July 24, 2011
Azad Art Gallery, Tehran. July 2011- I saw that which had remained unseen
Photographic Installation by Leena Kejriwal
Curated by Shaheen Merali
For the forthcoming exhibition at the Azad Gallery in Tehran, the artist revisits her major work by re-organising her material by adding a series of newer photographic works that explores the precarious position of young women in urban settings as the vulnerable prey of a predator male culture.
The latest version of the installation, I saw that which had remained unseen, follows two remarkable installations that precede it, Entropic Sites, at the Shrine Empire Gallery, New Delhi and East City, at the Birla Academy of Arts and Culture in Kolkata, both in India. I saw that which had remained unseen, marks an important stage for the artist, whose own engagement in issues of gender inequality has been furthered recently by the work of non government organisations, including the New Light Project and the Apne Aap Women Worldwide organisation, which encourages us to revisit the question of our medieval relationship to slavery and workers whose bodies are abused.
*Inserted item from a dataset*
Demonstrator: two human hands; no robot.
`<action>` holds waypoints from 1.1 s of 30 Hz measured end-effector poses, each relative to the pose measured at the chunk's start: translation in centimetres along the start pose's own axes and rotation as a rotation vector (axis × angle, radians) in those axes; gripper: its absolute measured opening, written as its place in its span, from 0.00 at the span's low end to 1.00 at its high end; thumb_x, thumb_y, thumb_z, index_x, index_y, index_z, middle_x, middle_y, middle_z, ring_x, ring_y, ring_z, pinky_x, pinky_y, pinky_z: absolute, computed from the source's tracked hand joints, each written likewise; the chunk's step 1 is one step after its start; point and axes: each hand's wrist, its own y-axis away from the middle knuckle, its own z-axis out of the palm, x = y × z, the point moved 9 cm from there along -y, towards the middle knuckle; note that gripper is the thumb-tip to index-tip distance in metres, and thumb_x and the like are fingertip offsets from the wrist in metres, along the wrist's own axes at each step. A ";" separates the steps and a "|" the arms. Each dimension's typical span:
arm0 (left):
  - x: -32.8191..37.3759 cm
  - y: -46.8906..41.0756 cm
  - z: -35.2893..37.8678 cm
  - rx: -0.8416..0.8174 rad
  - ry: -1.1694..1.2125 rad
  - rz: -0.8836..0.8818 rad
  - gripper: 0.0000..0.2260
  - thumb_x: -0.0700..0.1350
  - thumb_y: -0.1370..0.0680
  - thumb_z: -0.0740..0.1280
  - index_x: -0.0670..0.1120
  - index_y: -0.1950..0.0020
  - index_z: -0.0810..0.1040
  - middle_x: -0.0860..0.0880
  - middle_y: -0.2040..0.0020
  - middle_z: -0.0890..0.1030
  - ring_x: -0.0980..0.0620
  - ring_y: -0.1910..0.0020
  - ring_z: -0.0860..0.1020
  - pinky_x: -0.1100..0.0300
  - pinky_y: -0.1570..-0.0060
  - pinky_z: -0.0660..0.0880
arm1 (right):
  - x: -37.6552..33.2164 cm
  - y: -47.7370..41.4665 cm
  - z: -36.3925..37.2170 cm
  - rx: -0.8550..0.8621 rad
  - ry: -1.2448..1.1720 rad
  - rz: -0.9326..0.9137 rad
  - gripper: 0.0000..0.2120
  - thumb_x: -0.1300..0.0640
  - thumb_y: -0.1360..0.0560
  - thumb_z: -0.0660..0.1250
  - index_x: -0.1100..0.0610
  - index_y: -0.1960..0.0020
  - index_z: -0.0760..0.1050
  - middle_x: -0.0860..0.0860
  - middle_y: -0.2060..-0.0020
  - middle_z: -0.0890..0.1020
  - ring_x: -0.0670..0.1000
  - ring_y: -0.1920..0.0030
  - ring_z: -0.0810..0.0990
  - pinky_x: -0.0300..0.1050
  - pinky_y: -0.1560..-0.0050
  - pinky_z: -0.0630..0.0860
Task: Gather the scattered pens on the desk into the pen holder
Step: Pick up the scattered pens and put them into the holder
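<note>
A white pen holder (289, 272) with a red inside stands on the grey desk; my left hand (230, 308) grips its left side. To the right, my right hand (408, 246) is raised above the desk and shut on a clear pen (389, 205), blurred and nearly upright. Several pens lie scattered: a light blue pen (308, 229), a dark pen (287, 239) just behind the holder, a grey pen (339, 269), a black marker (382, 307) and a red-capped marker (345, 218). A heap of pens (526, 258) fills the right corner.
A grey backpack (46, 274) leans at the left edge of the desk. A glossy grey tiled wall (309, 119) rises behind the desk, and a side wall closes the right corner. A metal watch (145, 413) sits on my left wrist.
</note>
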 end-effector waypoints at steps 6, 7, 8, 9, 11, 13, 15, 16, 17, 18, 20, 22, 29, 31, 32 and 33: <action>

Alongside the benefits that arise from living in the city that provides us with shelter, work and pleasure, we still have to consider how to effectively abolish such types of urban-based abusive behaviour.
Kejriwal has lived and worked in Kolkata, where the initial avatar of this installation was presented in 2010, demonstrating an astute understanding of the local that provided an intriguing study of one of our most enriched centres of culture: her eastern city. The installation, East City, allowed us an understanding of how one can study the continuing behaviour of our ancestors alongside
the platitudes of progress. Here, the seams of modernity are encrusted with village idioms and pulsate with revolutionary inventions; the interweaving of religions, languages and the vestiges of colonialism all co-exist in the former capital of British India and the epi-centre of the Bay of Bengal, populated by babus and bibis who slowly begin to question its current dynamics.
For its second manifestation, Entropic Sites, a much darker palimpsest was exposed. Often we are arrested by the cat-and-mouse aesthetics of the city’s intent and its contemporary purpose, as the evasive advertising turns the classical into kitsch, and even the mundane into the sordid. Kejriwal’s large-scale photographic installations are one of the most honest testaments to this eastern dream of expansion and the rise of a technopolis on the site of the former city’s carcass, embroiling human folly.